Department of Geography Loughborough University Loughborough UK.
Ecol Evol. 2020 Nov 20;10(24):14178-14188. doi: 10.1002/ece3.7012. eCollection 2020 Dec.
Climate and environmental condition drive biodiversity at many levels of biological organization, from populations to ecosystems. Combined with paleoecological reconstructions, palaeogenetic information on resident populations provides novel insights into evolutionary trajectories and genetic diversity driven by environmental variability. While temporal observations of changing genetic structure are often made of sexual populations, little is known about how environmental change affects the long-term fate of asexual lineages. Here, we provide information on obligately asexual, triploid populations from three Arctic lakes in West Greenland through the past 200-300 years to test the impact of environmental change on the temporal and spatial population genetic structure. The contrasting ecological state of the lakes, specifically regarding salinity and habitat structure may explain the observed lake-specific clonal composition over time. Palaeolimnological reconstructions show considerable regional environmental fluctuations since 1,700 (the end of the Little Ice Age), but the population genetic structure in two lakes was almost unchanged with at most two clones per time period. Their local populations were strongly dominated by a single clone that has persisted for 250-300 years. We discuss possible explanations for the apparent population genetic stability: (a) persistent clones are general-purpose genotypes that thrive under broad environmental conditions, (b) clonal lineages evolved subtle genotypic differences unresolved by microsatellite markers, or (c) epigenetic modifications allow for clonal adaptation to changing environmental conditions. Our results motivate research into the mechanisms of adaptation in these populations, as well as their evolutionary fate in the light of accelerating climate change in the polar regions.

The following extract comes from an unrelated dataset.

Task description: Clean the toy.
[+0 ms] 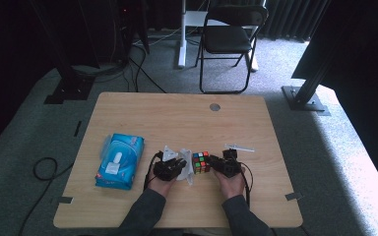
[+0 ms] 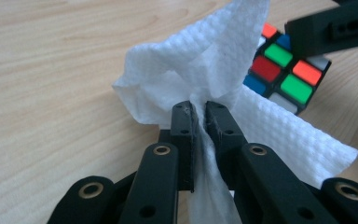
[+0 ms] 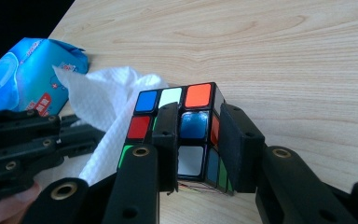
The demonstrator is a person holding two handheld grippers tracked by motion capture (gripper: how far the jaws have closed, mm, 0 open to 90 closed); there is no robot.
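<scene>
Wet-wipe pack [image 1: 120, 161], blue, lies flat at the table's [image 1: 177, 118] left, well apart from the work, untouched.

Just right of it I have the left gripper [image 2: 199, 108]. Its jaws are clamped tight on a bunched white wipe [image 2: 205, 65], which fans up and out above the pads [image 2: 182, 122] and hangs between the arms below. In the high view the left gripper [image 1: 179, 163] sits just beside the cube, the wipe [image 1: 187, 169] between them.

Next comes the Rubik's cube [image 3: 186, 126], near the middle of the table's near half. It appears lifted or tipped slightly; I cannot tell whether a corner rests on the wood. In the high view the cube [image 1: 201, 162] stands between the two grippers.

At the right, the right gripper [image 3: 199, 126] is closed on the cube across two opposite faces, pads pressing.

Judgement: the step in hand is wiping the cube, with the cube secured and the wipe brought alongside but not confirmed in contact. The next move calls for me to press the wipe onto an exposed face and stroke across it, keeping the right grip firm so the cube does not twist.
</scene>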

气候和环境条件在从种群到生态系统的多个生物组织层次上驱动着生物多样性。结合古生态重建,关于当地种群的古遗传学信息为环境变异驱动的进化轨迹和遗传多样性提供了新的见解。虽然对有性种群不断变化的遗传结构的时间观察经常进行,但对于环境变化如何影响无性谱系的长期命运却知之甚少。在这里,我们提供了过去200 - 300年来自西格陵兰三个北极湖泊的专性无性三倍体种群的信息,以测试环境变化对时间和空间种群遗传结构的影响。湖泊不同的生态状态,特别是在盐度和栖息地结构方面,可能解释了随时间观察到的特定湖泊克隆组成。古湖沼学重建显示自1700年(小冰期末期)以来该地区环境有相当大的波动,但两个湖泊的种群遗传结构几乎没有变化,每个时间段最多有两个克隆。它们的当地种群强烈地由一个持续了250 - 300年的单一克隆主导。我们讨论了这种明显的种群遗传稳定性的可能解释:(a) 持续存在的克隆是在广泛环境条件下茁壮成长的通用基因型,(b) 克隆谱系进化出了微卫星标记无法分辨的细微基因型差异,或者 (c) 表观遗传修饰允许克隆适应不断变化的环境条件。我们的结果促使人们研究这些种群的适应机制,以及鉴于极地地区加速的气候变化它们的进化命运。